# DIRECTIONS FOR THIS TASK:
Your output should be the lines from the start of the data through the line containing "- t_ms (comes", exactly and nothing more.

# STORED DATA:
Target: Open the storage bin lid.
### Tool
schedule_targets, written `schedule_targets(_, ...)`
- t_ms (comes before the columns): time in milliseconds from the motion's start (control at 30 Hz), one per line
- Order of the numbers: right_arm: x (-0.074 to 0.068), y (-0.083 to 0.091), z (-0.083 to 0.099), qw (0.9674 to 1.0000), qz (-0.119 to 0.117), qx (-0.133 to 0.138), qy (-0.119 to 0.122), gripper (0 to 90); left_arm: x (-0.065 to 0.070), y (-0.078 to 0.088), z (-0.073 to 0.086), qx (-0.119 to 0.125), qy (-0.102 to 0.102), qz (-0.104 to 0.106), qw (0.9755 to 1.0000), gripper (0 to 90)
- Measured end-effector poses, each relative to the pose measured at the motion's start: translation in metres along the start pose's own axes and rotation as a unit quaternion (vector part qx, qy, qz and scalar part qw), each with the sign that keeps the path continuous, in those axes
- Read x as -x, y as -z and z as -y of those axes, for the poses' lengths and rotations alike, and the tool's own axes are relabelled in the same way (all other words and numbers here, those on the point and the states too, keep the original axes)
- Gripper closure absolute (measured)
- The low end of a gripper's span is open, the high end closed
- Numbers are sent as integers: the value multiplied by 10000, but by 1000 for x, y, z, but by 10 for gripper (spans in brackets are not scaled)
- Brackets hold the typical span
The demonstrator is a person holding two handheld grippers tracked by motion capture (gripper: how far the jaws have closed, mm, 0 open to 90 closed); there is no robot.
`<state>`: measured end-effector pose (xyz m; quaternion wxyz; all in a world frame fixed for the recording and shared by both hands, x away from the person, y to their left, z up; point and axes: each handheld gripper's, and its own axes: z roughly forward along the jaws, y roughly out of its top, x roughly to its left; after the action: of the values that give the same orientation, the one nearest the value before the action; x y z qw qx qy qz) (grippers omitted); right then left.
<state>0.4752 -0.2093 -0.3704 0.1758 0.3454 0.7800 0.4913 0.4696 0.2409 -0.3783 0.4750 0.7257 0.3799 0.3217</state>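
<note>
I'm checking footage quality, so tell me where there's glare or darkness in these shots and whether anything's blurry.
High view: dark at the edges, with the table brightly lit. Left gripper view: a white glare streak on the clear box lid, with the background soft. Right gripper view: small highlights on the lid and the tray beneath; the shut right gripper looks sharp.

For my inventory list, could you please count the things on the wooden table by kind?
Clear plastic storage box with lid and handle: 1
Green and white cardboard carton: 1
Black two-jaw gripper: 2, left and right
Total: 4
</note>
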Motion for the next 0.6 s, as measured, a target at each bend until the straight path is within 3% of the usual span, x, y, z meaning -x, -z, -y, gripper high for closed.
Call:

# EXERCISE SOLUTION:
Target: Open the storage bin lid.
### Tool
schedule_targets, written `schedule_targets(_, ...)`
- t_ms (comes before the columns): time in milliseconds from the motion's start (control at 30 Hz), one per line

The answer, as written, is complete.